Serving the model over the network means we want to run an http server from an R session. The R ecosystem doesn’t quite have the myriad web frameworks of Python or Java for instance, but it does have a promising option in plumber.

So let’s say we have a simple model trained on the mtcars dataset. 3 covariates: cylinders, displacement, and horsepower are used to predict MPG.

# train.R
library(glmnet)
# data processing
model = glmnet(x, y)
saveRDS(model, 'my-mpg-model.Rds')

We can create a prediction API with plumber like so:

# api.R
library(plumber)
library(jsonlite)
library(glmnet)

# load the model
model = readRDS("my-mpg-model.Rds")

#* Predict MPG
#* @post /predict
function (req) {
  json = jsonlite::fromJSON(req$postBody)
  cyl = json$cyl
  disp = json$disp
  hp = json$hp
  mpg = predict(model, rbind(c(cyl, disp, hp)), s=0.5)[1]
  list(mpg=mpg)
}

This accepts a POST request to /predict and reads the json body with the following structure:

{ 
  "cyl": 6,
  "disp": 130,
  "hp": 115
}

It runs glmnet::predict on our model, and returns the results as json. We call the route like so:

curl -X POST "http://127.0.0.1:8000/predict" -H  "accept: application/json" --data '{"disp": 200, "cyl": 8, "hp": 245}'

{
	"mpg": [20.55566]
}

Dockerize

My favorite way to deploy applications is docker. Let’s see how we can dockerize this API.

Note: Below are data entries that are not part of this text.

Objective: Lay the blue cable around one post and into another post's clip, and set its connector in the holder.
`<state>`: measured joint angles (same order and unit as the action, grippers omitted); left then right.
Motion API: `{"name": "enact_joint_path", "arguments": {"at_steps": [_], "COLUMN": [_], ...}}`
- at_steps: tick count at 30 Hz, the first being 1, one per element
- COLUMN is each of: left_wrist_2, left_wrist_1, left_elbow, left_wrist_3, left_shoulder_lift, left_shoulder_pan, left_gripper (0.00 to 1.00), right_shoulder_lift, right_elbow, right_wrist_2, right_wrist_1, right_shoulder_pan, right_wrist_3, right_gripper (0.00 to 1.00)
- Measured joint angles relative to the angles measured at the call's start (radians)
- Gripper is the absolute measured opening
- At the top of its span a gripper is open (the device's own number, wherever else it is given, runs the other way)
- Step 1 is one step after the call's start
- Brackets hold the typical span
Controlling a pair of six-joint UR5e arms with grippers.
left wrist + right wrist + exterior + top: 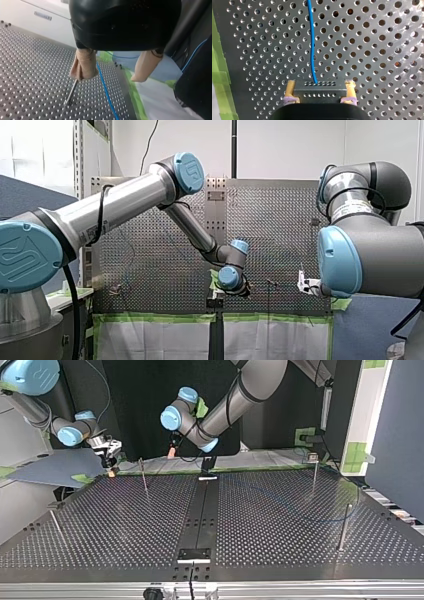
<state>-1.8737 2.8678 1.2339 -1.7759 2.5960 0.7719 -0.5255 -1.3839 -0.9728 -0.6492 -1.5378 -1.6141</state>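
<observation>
My right gripper point(320, 85) is shut on a black connector point(319, 90), its yellow pads point(291, 86) pressing both ends. The blue cable point(312, 50) runs out of the connector, ahead over the perforated plate. In the top view that gripper point(110, 460) hangs at the table's far left edge. My left gripper point(110, 78) is open, its beige pads point(83, 66) spread above the blue cable point(106, 92), and a thin metal post point(71, 92) stands beside one pad. It hovers near the far middle in the top view point(172, 452). The cable point(290, 508) curves faintly across the top view's right half.
Thin posts stand on the plate point(125, 530): one far left point(144, 475), one near left point(56, 522), two on the right point(315, 472) point(345, 525). A black block point(195, 555) sits on the centre strip near the front edge. Green tape point(133, 95) lines the table's edge.
</observation>
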Motion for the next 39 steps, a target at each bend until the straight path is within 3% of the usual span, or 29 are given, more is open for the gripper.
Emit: {"name": "enact_joint_path", "arguments": {"at_steps": [14,27,39], "left_wrist_2": [-0.078,-0.003,-0.017], "left_wrist_1": [0.001,-0.049,-0.096], "left_elbow": [0.000,0.001,0.000], "left_wrist_3": [-0.009,-0.013,-0.013], "left_shoulder_lift": [0.000,0.000,0.000], "left_shoulder_pan": [-0.009,-0.011,-0.013], "left_gripper": [1.00,1.00,1.00], "right_shoulder_lift": [0.001,0.003,0.003], "right_elbow": [0.000,0.000,0.000], "right_wrist_2": [0.000,0.000,0.000], "right_wrist_1": [-0.002,-0.005,-0.007], "right_shoulder_pan": [0.000,0.000,0.000], "right_wrist_3": [0.000,0.000,0.000], "right_gripper": [0.00,0.00,0.00]}}
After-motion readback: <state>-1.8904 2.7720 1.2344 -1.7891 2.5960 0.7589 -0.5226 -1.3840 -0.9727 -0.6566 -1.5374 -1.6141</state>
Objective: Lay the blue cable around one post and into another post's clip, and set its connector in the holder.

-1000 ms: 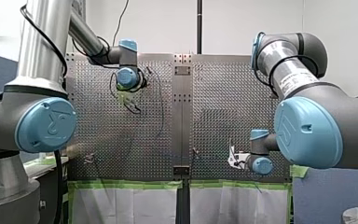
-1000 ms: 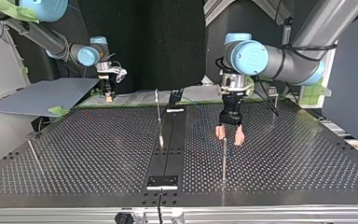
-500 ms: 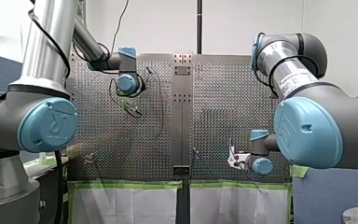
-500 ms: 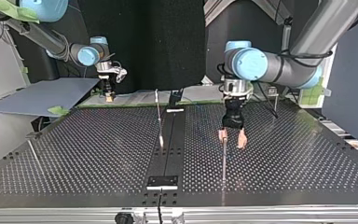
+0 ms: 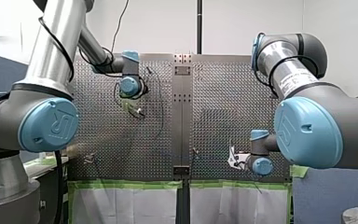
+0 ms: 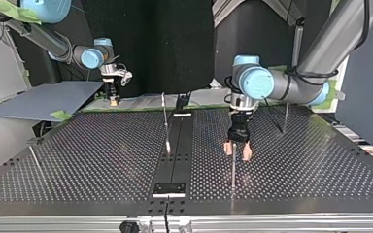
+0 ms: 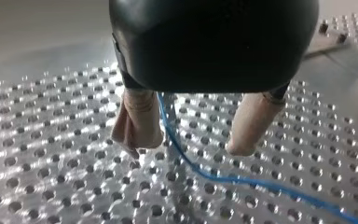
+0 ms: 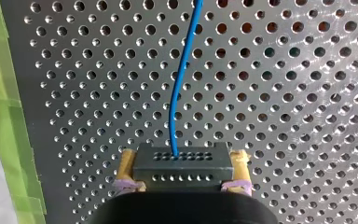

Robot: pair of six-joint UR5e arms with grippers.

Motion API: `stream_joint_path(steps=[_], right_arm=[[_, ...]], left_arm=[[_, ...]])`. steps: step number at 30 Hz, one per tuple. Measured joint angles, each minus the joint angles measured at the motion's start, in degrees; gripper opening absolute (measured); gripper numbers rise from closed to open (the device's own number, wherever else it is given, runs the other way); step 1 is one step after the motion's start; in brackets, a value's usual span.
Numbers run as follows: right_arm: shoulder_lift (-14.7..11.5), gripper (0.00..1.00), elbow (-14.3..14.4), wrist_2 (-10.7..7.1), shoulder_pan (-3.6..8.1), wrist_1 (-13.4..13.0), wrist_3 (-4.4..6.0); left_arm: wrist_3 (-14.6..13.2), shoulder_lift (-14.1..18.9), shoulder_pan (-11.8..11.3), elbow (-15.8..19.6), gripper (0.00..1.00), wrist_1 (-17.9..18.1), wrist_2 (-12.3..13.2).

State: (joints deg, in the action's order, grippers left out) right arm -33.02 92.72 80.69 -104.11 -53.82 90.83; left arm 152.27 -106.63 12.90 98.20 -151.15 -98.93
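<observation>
Where left fingers (image 7: 137, 122) gape, blue cable (image 7: 177, 150) between

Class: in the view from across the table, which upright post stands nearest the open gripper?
The thin post just below my left gripper, whose open fingers flank its tip. The white-tipped post and the rightmost post stand well aside.

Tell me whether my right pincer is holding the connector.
Yes, the black connector sits clamped between the right pincer's yellow pads, the blue cable leaving it ahead.
</observation>
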Motion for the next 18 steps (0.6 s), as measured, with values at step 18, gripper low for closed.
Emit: stream_joint_path(steps=[18], right_arm=[[-1.68, 0.0, -0.4, 1.25, 0.49, 1.78, -2.34]], left_arm=[[-1.33, -0.45, -1.85, -0.4, 1.0, -0.32, -0.99]])
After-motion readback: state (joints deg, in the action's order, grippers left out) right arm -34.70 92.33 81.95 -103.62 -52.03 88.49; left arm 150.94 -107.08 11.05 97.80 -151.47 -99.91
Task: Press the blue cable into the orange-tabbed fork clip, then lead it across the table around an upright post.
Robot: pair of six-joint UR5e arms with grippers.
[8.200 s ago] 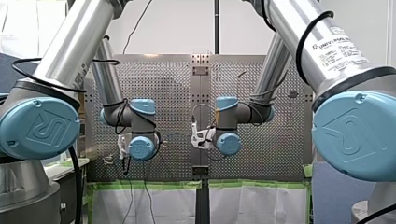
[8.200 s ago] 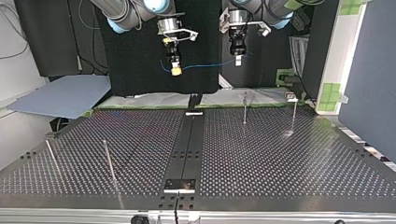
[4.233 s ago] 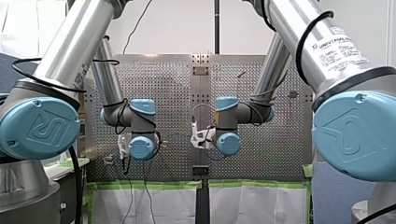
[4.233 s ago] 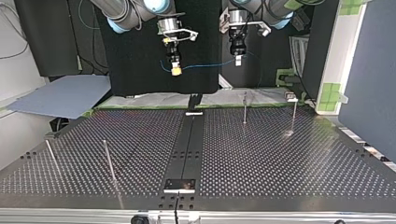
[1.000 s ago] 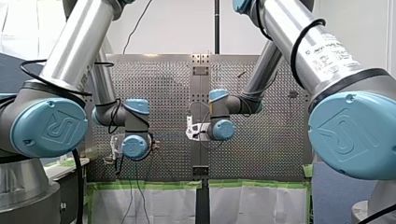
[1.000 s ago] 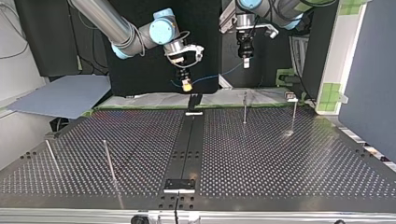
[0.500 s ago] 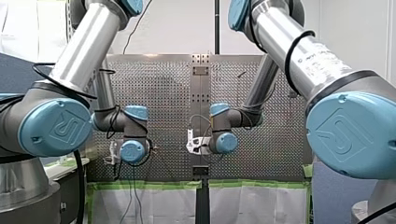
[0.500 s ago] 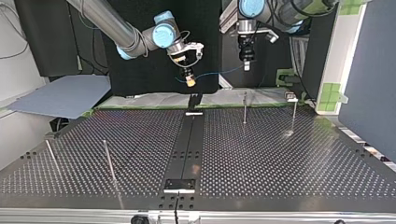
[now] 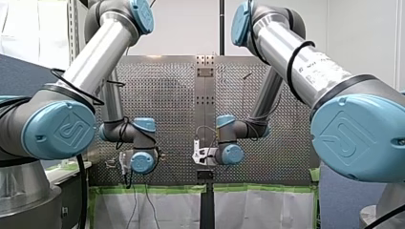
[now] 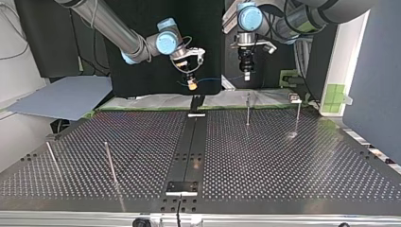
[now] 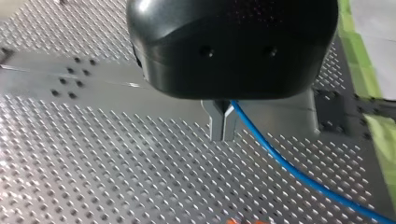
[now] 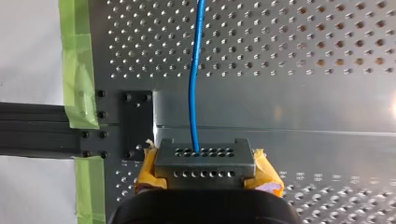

Luckily, the plumber author provides a base docker image we can use.

Our dockerfile is actually very simple. We just install the packages we need, and add our API definition source file. Plumber takes care of the rest.

FROM trestletech/plumber

RUN R -e "install.packages('glmnet')"
RUN R -e "install.packages('jsonlite')"

WORKDIR /opt/api

COPY ./api.R .

CMD ["/opt/api/api.R"]

The docker container starts the server at port 8000. It’s that simple!

Next Steps

So now you’ve got a prediction API, built into a docker image that you can deploy however you like – my personal favorite is DigitalOcean (referral link).

Of course, the application isn’t quite complete without something consuming the API. But we’ve built an API that let’s us build that consumer however we’d like – as long as it can talk HTTP.